Cara Efisien Kurangi Rantai Logistik Mahal untuk Energi Lebih Efisien
Presiden Indonesia Prabowo Subianto kembali menempatkan efisiensi energi sebagai agenda besar pemerintah dengan satu pesan utama: biaya logistik yang mahal harus dipangkas. Menurutnya, selama rantai distribusi masih berbelit dan membebani, upaya menuju kemandirian energi akan berjalan lebih lambat dari yang diharapkan.
Pernyataan itu disampaikan saat peresmian proyek energi terbarukan di 15 provinsi dan ekspansi produksi minyak di Blok Cepu, Jawa Timur, pada Kamis (26 Juni). Dalam kesempatan tersebut, Prabowo menegaskan bahwa pemerintah tidak bisa bekerja sendiri. Ia menyebut kolaborasi dengan sektor swasta, investor asing, BUMN, dan pemerintah daerah sebagai kunci untuk mempercepat perubahan di sektor energi.
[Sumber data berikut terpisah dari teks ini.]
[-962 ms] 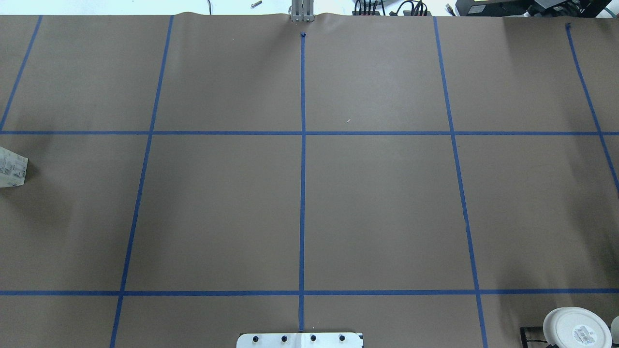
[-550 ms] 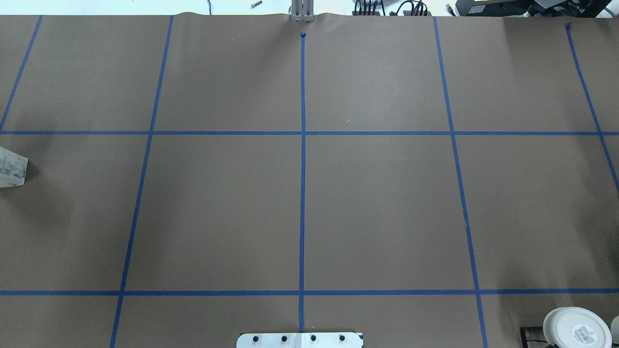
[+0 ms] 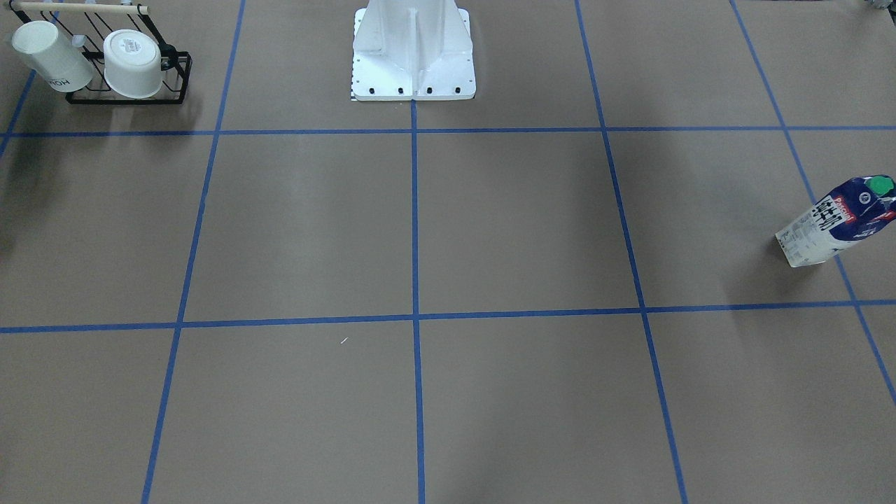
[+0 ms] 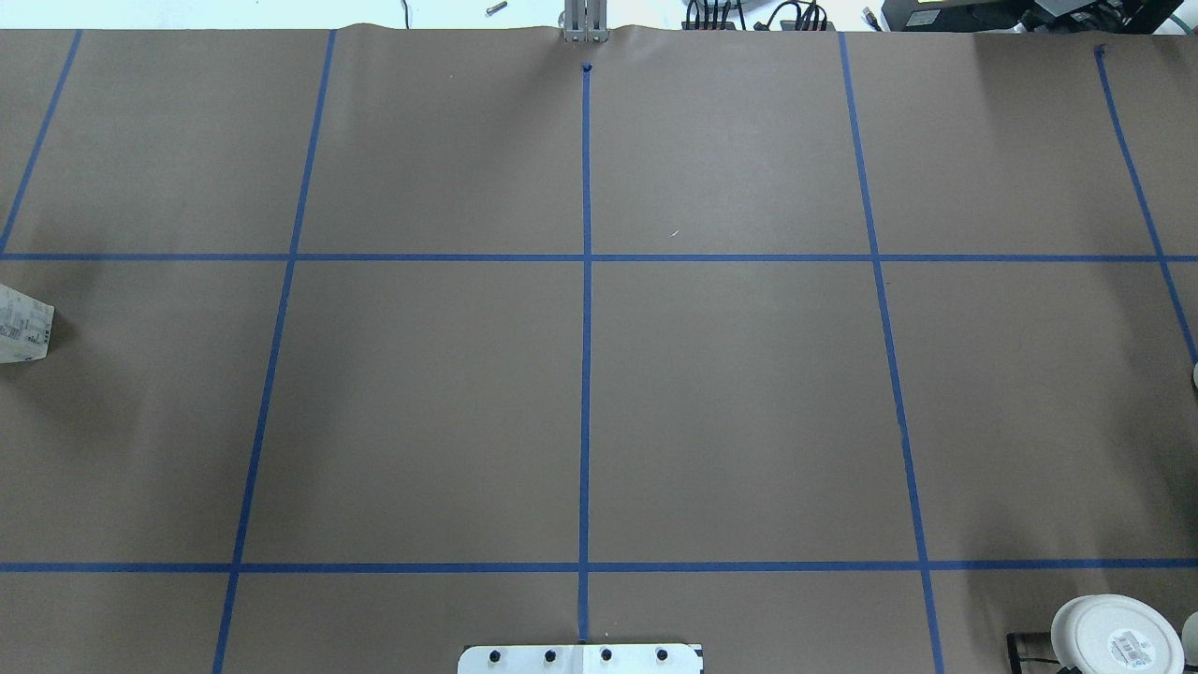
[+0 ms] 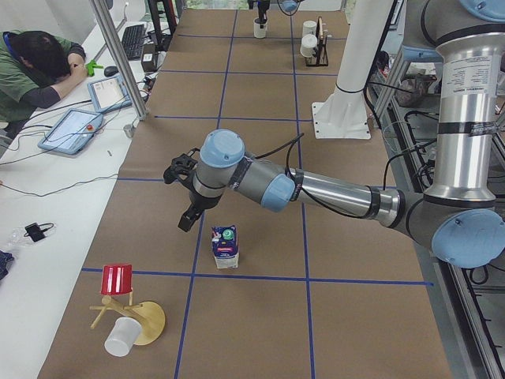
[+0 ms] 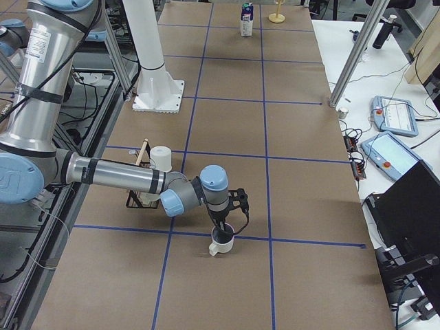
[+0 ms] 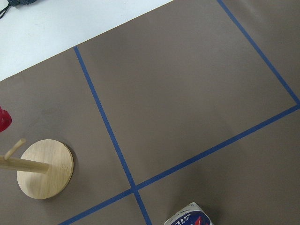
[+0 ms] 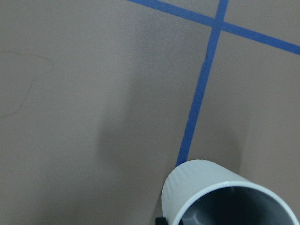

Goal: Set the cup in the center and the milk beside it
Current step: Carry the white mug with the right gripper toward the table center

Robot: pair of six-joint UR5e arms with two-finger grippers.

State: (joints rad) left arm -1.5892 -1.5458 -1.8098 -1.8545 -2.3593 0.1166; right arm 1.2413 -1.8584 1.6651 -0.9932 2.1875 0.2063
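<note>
The milk (image 3: 836, 220) stands upright at the robot's far left; its base shows at the overhead view's left edge (image 4: 25, 324). In the exterior left view my left gripper (image 5: 186, 199) hovers just left of and above the milk (image 5: 225, 246); the left wrist view shows only the milk's top (image 7: 189, 218). In the exterior right view my right gripper (image 6: 229, 214) is right over the white cup (image 6: 221, 241), which fills the right wrist view's bottom (image 8: 225, 197). I cannot tell whether either gripper is open or shut. The center (image 4: 587, 412) is bare.
A black rack (image 3: 126, 94) holds two other white cups (image 3: 133, 63) near the robot's right. A wooden cup tree (image 5: 130, 316) with a red cup (image 5: 117, 279) stands beyond the milk. The robot base (image 3: 413, 56) is at the table's edge.
A small white sliver has appeared at the right edge of the overhead view. The milk's base and the rack's cup have not moved.
</note>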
Logistik Mahal Jadi Penghambat Utama
Prabowo menilai efisiensi energi tidak cukup hanya berbicara soal produksi, tetapi juga soal bagaimana energi itu sampai ke masyarakat dengan biaya yang masuk akal. Rantai logistik yang panjang dan mahal, menurut dia, justru bisa menggerus manfaat dari berbagai proyek energi yang dibangun.
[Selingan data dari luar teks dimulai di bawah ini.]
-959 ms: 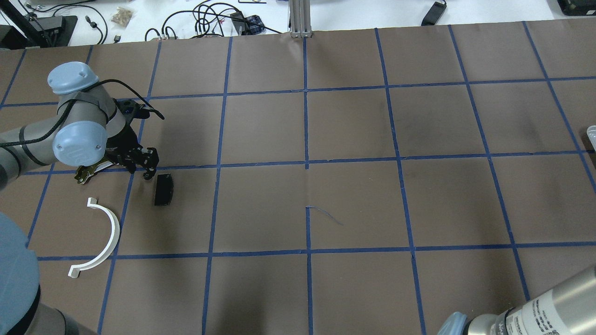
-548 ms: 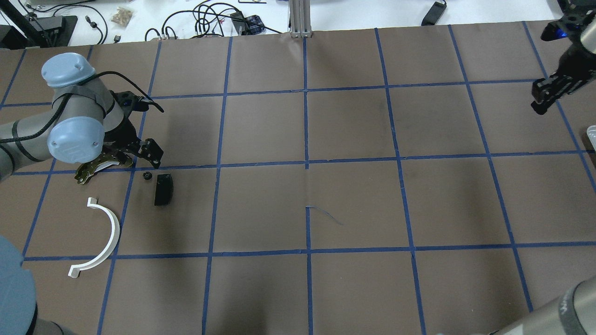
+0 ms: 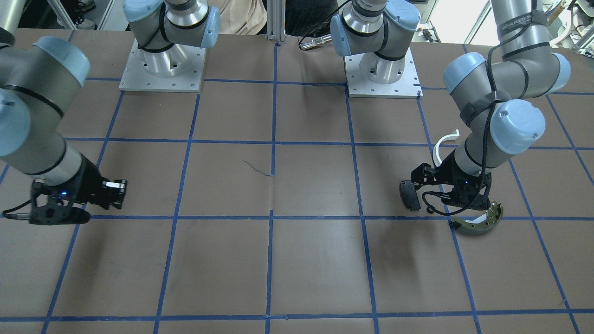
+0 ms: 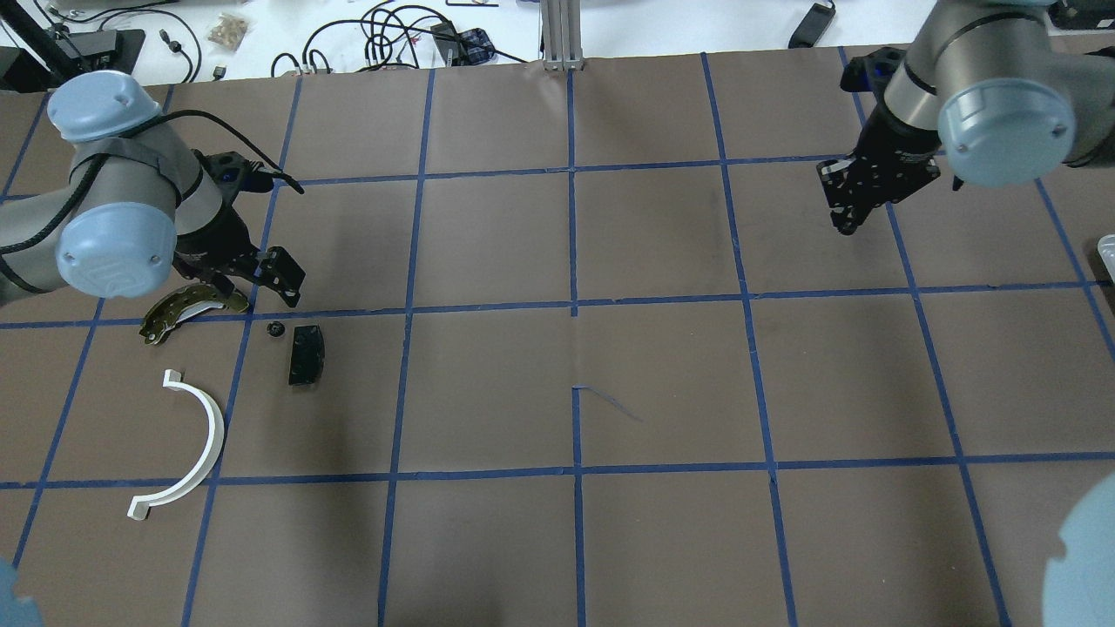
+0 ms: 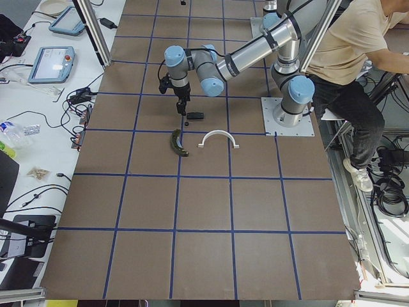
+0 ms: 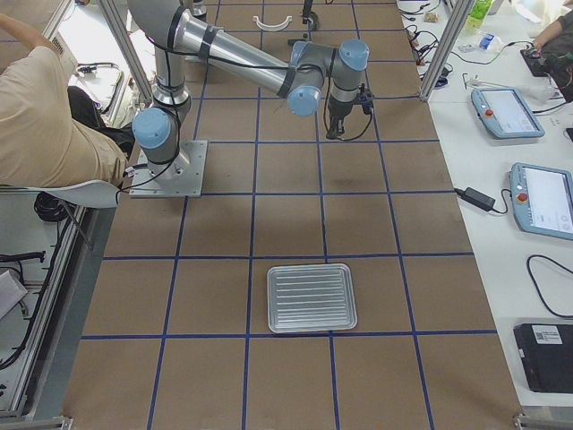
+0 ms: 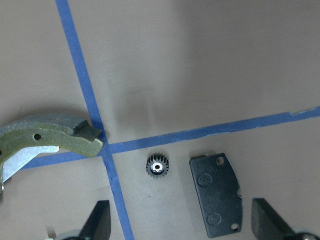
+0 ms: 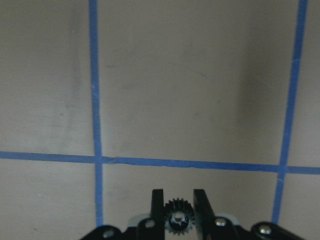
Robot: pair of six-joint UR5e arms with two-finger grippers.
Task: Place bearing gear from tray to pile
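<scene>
A small black bearing gear (image 4: pixel 275 328) lies on the table in the pile, next to the black pad (image 4: pixel 306 354), and shows in the left wrist view (image 7: pixel 157 167). The olive brake shoe (image 4: pixel 179 312) and the white half-ring (image 4: pixel 196 435) lie near it. My left gripper (image 4: pixel 272 283) is open and empty, a little above and behind the gear. My right gripper (image 4: pixel 849 209) hangs over the far right of the table. It is shut on a second small gear (image 8: pixel 177 219), as the right wrist view shows.
The ribbed metal tray (image 6: pixel 312 296) stands at the table's right end, with only its edge (image 4: pixel 1108 252) in the overhead view. Blue tape lines grid the brown table cover. Cables lie beyond the far edge.
My left gripper opened, left the gear on the table beside the black pad, then drew back and up. My right arm came into view from the right and moved left.
</scene>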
Karena itu, pengurangan biaya distribusi disebutnya sebagai bagian penting dari strategi besar pemerintah. Langkah ini dipandang sejalan dengan target yang lebih luas, mulai dari kemandirian energi hingga penguatan ketahanan nasional.
Energi Terbarukan Disorot untuk Wilayah Terpencil
Dalam pidatonya, Prabowo juga menyoroti peran energi terbarukan sebagai jawaban bagi wilayah-wilayah yang sulit dijangkau jaringan energi konvensional. Ia menilai energi surya memiliki peluang besar untuk menopang kebutuhan listrik di desa, kecamatan, kabupaten, hingga pulau-pulau terpencil.
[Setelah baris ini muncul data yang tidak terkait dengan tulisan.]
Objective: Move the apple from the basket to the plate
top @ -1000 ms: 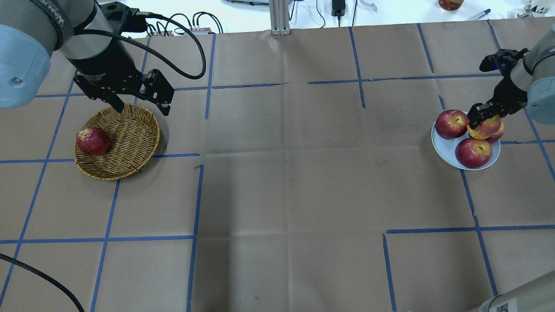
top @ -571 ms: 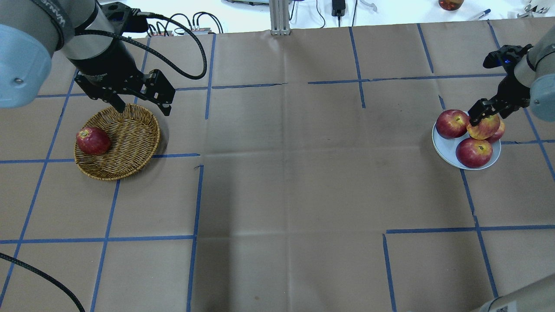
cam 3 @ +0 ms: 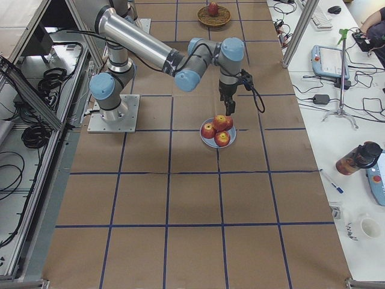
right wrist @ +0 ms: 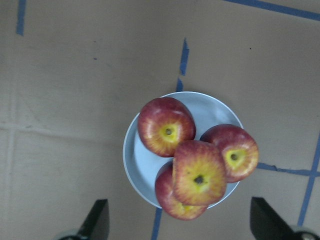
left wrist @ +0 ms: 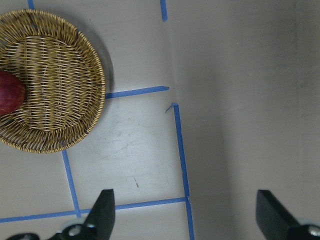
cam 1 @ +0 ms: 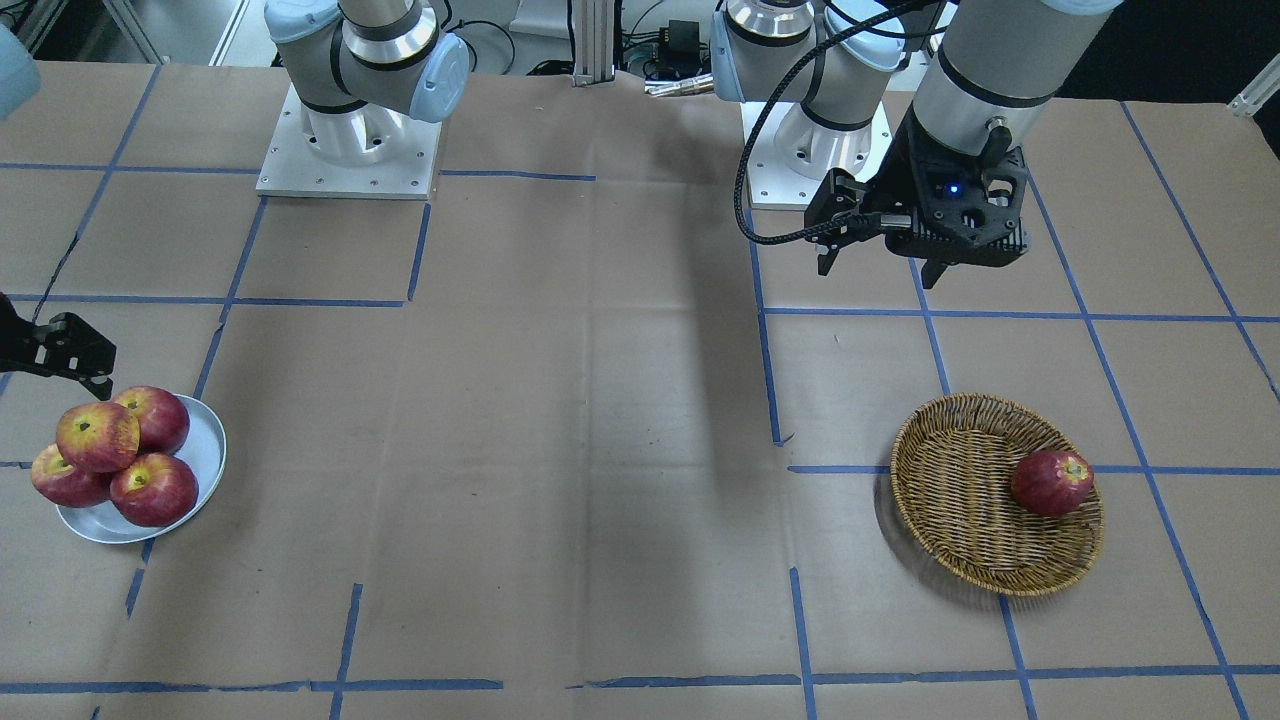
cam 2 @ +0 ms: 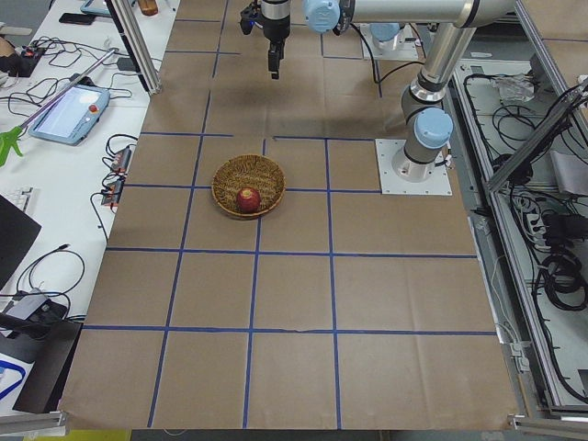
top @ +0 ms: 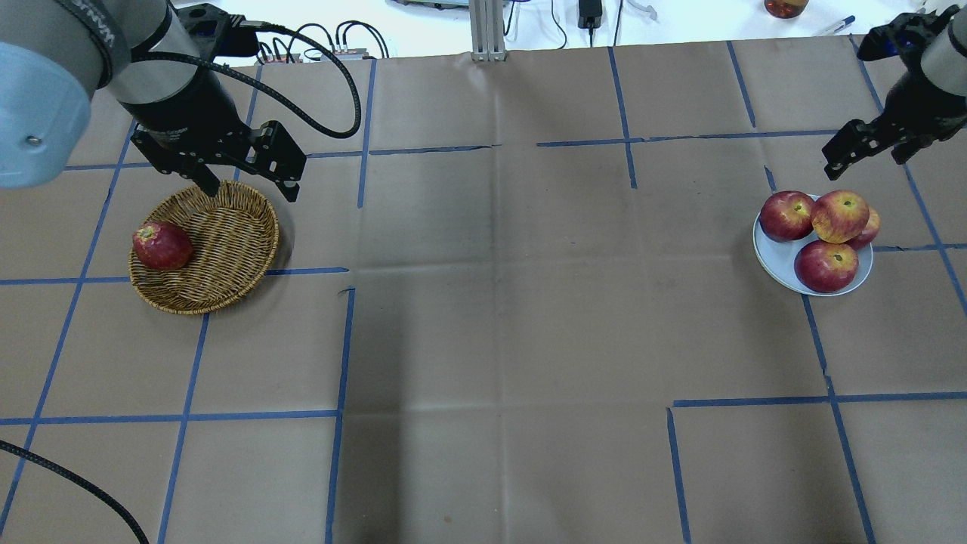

Meski Indonesia masih memiliki cadangan minyak dan gas alam yang cukup besar, Prabowo menekankan bahwa masa depan energi nasional tidak bisa hanya bergantung pada sumber fosil. Energi bersih dan berkelanjutan, terutama tenaga surya, disebutnya sebagai salah satu jalan paling realistis untuk memperluas kemandirian energi secara merata.
Target Besar Pemerintah
Selain energi, Prabowo menempatkan ketahanan pangan dan pengolahan industri sebagai prioritas strategis pemerintahannya. Tiga sektor itu, menurut dia, saling berkaitan dan membutuhkan dukungan infrastruktur serta distribusi yang lebih efisien agar hasilnya benar-benar dirasakan masyarakat.
Ia juga menyampaikan keyakinan bahwa Indonesia memiliki potensi untuk menjadi salah satu negara yang mencapai emisi karbon net-zero tepat waktu. Dengan kombinasi investasi, kerja sama lintas sektor, dan pembenahan biaya logistik, pemerintah berharap arah transisi energi Indonesia bisa bergerak lebih cepat dan lebih terukur.